Required work
Find the line containing "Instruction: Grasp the", then print it and each following line through the end of the records, exactly and with nothing added; leave out any pictures.

/---

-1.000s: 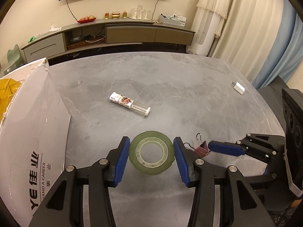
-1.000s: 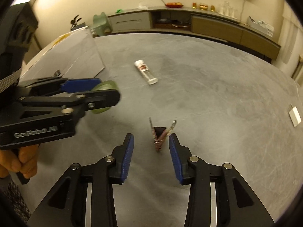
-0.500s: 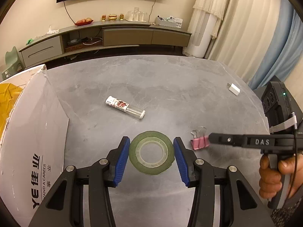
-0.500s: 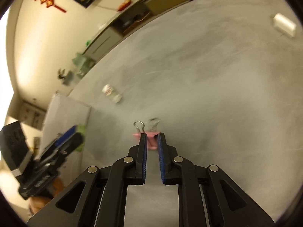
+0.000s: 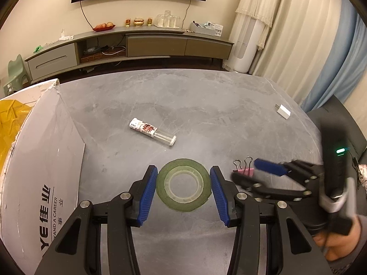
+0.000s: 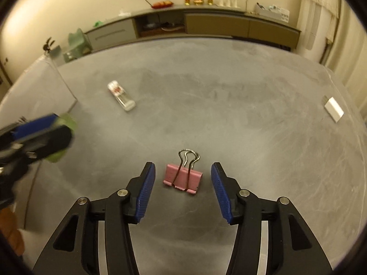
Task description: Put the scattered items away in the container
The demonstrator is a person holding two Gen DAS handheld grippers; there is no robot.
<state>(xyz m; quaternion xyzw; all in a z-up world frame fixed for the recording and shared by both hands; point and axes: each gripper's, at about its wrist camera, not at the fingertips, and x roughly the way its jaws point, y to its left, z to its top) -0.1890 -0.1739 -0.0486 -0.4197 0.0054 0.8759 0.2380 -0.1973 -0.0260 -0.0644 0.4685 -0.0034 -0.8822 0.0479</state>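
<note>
White cardboard box (image 5: 45, 160) seen at table's left edge, yellow bag (image 5: 11, 123) inside. Left gripper (image 5: 183, 189) spread wide, green tape roll (image 5: 183, 184) framed between pads, contact unclear. Right gripper (image 6: 183, 191) spread wide, pink binder clip (image 6: 182, 177) lying on table (image 6: 229, 105) between fingers, untouched.

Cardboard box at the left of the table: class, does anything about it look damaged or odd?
Yes. The cardboard box has a ragged, torn top edge near its far corner, and crumpled yellow plastic shows inside. Its wall leans outward over the table rather than standing straight, though the fisheye lens may exaggerate this.
</note>
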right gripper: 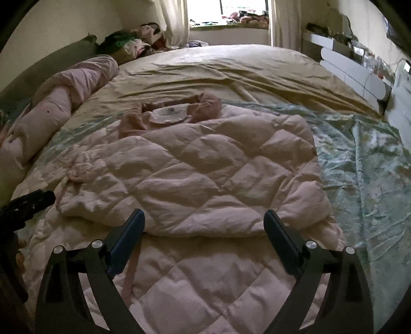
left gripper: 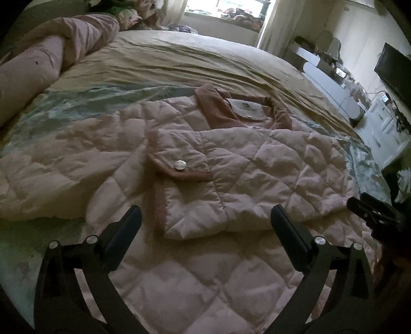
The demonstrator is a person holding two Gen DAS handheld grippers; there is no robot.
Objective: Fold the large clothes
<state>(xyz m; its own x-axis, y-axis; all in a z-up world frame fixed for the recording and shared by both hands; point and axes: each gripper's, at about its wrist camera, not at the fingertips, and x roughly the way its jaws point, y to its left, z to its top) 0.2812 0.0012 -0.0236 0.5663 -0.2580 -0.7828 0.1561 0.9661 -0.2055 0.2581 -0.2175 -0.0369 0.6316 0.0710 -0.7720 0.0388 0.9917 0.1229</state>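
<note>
A pale pink quilted jacket [left gripper: 231, 164] lies flat on the bed, collar [left gripper: 218, 113] with a white label pointing away, one side folded over the middle. A pocket flap with a silver snap [left gripper: 180, 165] faces up. My left gripper [left gripper: 205, 221] is open and empty, just above the jacket's lower part. The right gripper's tip shows at the right edge of the left wrist view [left gripper: 370, 208]. In the right wrist view the jacket [right gripper: 195, 179] lies bunched with its collar [right gripper: 174, 113] far. My right gripper [right gripper: 204, 226] is open and empty over the near fold.
The bed has a beige sheet [left gripper: 179, 59] and a green patterned cover [right gripper: 359, 164]. A rolled pink duvet [left gripper: 38, 66] lies along the left. White drawers [left gripper: 385, 128] and cluttered shelves stand at the right. A window [right gripper: 228, 12] is behind the bed.
</note>
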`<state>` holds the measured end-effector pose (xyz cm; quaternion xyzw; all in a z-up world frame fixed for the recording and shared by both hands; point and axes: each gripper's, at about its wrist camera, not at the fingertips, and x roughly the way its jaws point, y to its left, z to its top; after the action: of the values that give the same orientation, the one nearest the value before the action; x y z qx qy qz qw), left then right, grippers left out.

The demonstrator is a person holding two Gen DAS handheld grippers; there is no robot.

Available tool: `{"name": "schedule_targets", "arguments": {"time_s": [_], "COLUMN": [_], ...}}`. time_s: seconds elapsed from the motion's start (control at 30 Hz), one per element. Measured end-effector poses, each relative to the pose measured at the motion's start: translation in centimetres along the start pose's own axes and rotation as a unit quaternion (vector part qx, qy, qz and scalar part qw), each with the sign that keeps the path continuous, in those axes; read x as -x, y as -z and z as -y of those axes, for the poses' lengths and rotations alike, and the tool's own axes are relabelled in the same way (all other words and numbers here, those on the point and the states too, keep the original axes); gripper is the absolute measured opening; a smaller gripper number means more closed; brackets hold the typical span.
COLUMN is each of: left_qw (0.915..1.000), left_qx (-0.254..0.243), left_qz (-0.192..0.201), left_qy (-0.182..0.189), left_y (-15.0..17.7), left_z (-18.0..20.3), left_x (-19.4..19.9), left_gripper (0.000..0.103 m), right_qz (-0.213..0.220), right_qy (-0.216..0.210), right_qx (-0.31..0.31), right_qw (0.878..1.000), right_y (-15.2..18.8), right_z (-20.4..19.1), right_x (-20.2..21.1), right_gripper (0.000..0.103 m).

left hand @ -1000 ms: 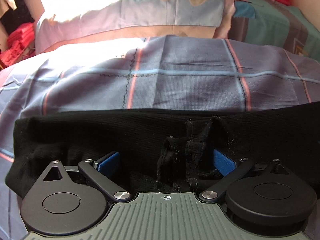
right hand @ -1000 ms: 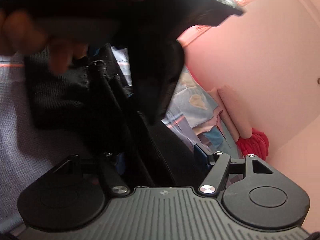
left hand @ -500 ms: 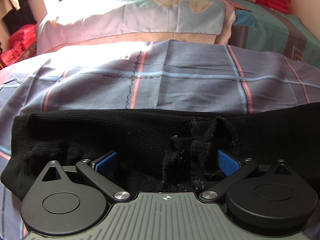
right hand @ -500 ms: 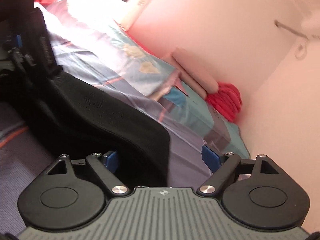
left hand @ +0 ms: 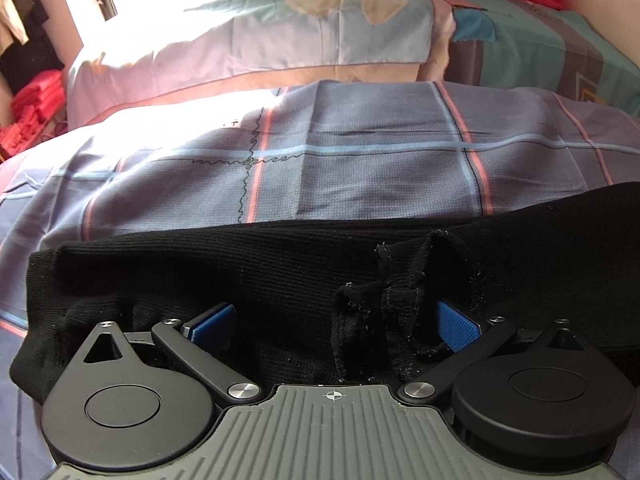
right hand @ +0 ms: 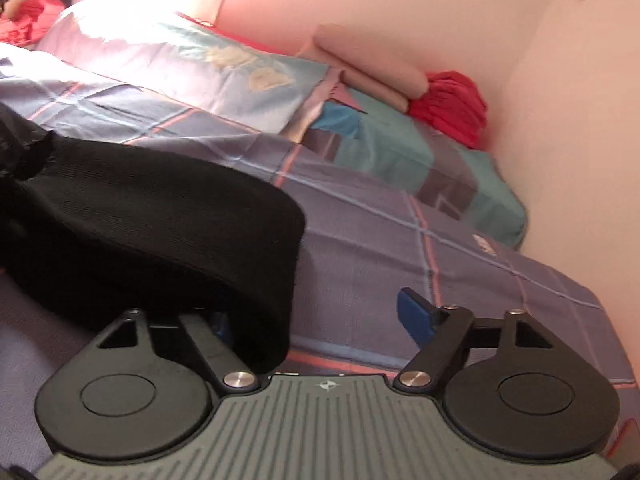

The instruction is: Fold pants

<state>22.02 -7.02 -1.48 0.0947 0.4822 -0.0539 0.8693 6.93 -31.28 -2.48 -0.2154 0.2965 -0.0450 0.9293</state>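
Black knit pants [left hand: 248,264] lie folded in a long band across the checked bed sheet [left hand: 360,168]. My left gripper [left hand: 332,326] is open, its blue pads wide apart, with a bunched bit of the black fabric [left hand: 384,320] lying loose between them. In the right wrist view the pants [right hand: 152,216] end in a rounded fold at the left. My right gripper [right hand: 316,320] is open; its left pad is hidden under the edge of the fabric and its right pad [right hand: 416,314] stands over bare sheet.
Pillows [left hand: 304,28] and a teal patchwork cover [right hand: 404,152] lie at the head of the bed. Folded red cloth [right hand: 452,108] and a pink roll [right hand: 372,68] sit against the wall. More red cloth [left hand: 28,112] is stacked at the far left.
My right gripper swung down and away from the lifted fabric; the pants now lie flat on the sheet. My left gripper stayed open and pulled back slightly.
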Motion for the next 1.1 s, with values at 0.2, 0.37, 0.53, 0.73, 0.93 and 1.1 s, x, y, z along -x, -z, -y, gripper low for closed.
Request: {"name": "schedule_targets", "arguments": {"time_s": [0.2,0.37,0.53,0.73,0.93,1.1], "left_qw": [1.0000,1.0000,0.9999,0.9994,0.9959,0.9954], "left_qx": [0.003,0.000,-0.002,-0.006,0.009,0.007], "left_qz": [-0.006,-0.006,-0.009,-0.019,0.001,0.022], "left_qy": [0.003,0.004,0.007,0.029,0.090,0.093], "left_y": [-0.1,-0.1,-0.2,-0.6,-1.0,-0.8], "left_z": [-0.1,-0.1,-0.2,-0.9,-2.8,-4.4], "left_x": [-0.1,-0.1,-0.1,0.0,1.9,3.5], "left_gripper": [0.103,0.103,0.103,0.103,0.103,0.103], "right_qz": [0.058,0.058,-0.096,-0.034,-0.094,-0.041], "right_qy": [-0.130,-0.174,-0.195,-0.183,-0.177,-0.176], "right_qx": [-0.024,-0.127,-0.148,-0.172,-0.194,-0.220], "right_qw": [0.989,0.975,0.965,0.967,0.960,0.959], "right_y": [-1.3,-5.1,-4.5,-5.7,-5.8,-8.2], "right_z": [2.5,3.6,2.1,3.0,2.9,3.9], "right_x": [4.9,2.6,-3.8,-1.8,-5.6,-5.1], "right_gripper": [0.082,0.064,0.062,0.067,0.085,0.084]}}
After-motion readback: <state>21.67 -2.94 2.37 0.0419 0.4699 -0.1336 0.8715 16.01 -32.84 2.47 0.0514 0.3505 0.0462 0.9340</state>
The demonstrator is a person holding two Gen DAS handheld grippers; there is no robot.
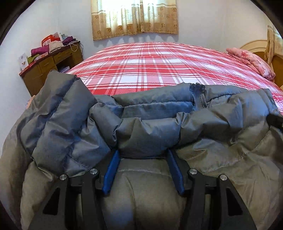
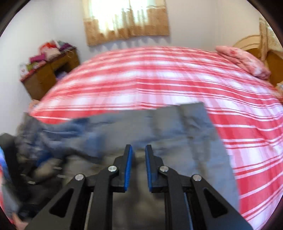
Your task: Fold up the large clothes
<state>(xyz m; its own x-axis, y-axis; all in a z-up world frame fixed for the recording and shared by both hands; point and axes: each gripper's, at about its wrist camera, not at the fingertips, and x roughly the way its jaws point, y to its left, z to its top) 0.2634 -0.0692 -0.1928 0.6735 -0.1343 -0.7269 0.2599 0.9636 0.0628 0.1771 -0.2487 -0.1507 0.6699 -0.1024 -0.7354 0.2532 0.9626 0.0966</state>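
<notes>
A large grey-blue padded jacket (image 1: 141,127) lies on the near part of a bed, bunched up, with its zipper (image 1: 199,97) at the far edge. My left gripper (image 1: 143,154) is open wide, its blue pads on either side of a thick fold of the jacket; the fingertips are hidden under the fabric. In the right wrist view the jacket (image 2: 176,134) lies flatter, with a squared corner at the far right. My right gripper (image 2: 138,150) hovers over it with the jaws slightly apart and nothing between them. This view is blurred by motion.
The bed has a red and white plaid cover (image 1: 150,65). A pink folded quilt (image 1: 251,60) lies at the far right by the headboard. A wooden desk (image 1: 49,65) piled with clothes stands at the far left. A curtained window (image 1: 134,16) is on the back wall.
</notes>
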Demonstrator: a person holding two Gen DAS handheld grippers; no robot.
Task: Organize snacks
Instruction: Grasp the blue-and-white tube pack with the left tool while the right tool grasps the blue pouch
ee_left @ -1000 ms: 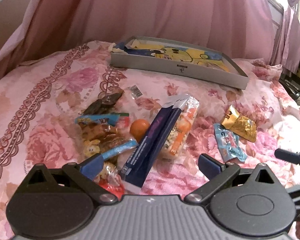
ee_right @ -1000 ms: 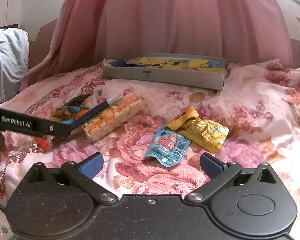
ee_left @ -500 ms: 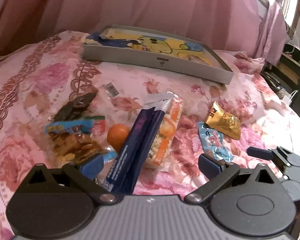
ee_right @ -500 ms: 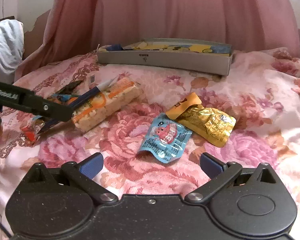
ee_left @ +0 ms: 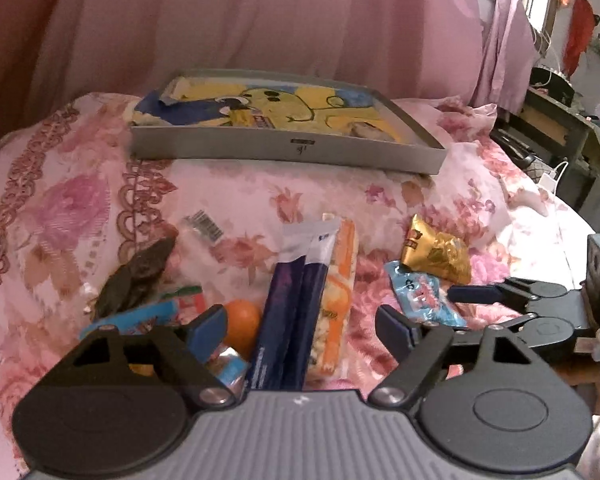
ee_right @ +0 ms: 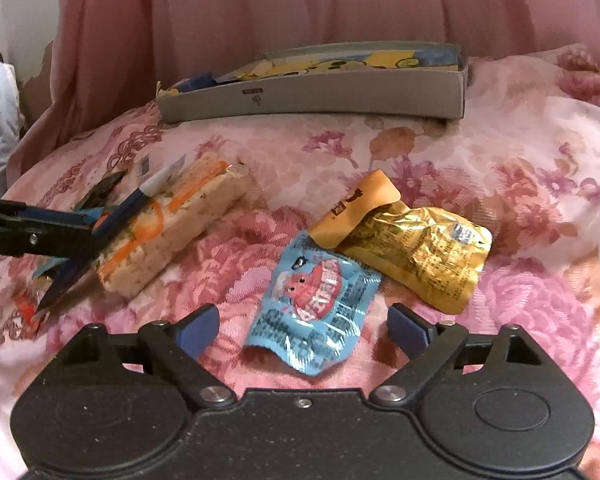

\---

Answer area
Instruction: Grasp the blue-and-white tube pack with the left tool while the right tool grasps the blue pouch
ee_left @ -1000 ms: 
ee_right @ -1000 ms: 
ee_left @ -500 ms: 
ee_right @ -500 ms: 
ee_left @ +0 ms: 
ee_right @ +0 ms: 

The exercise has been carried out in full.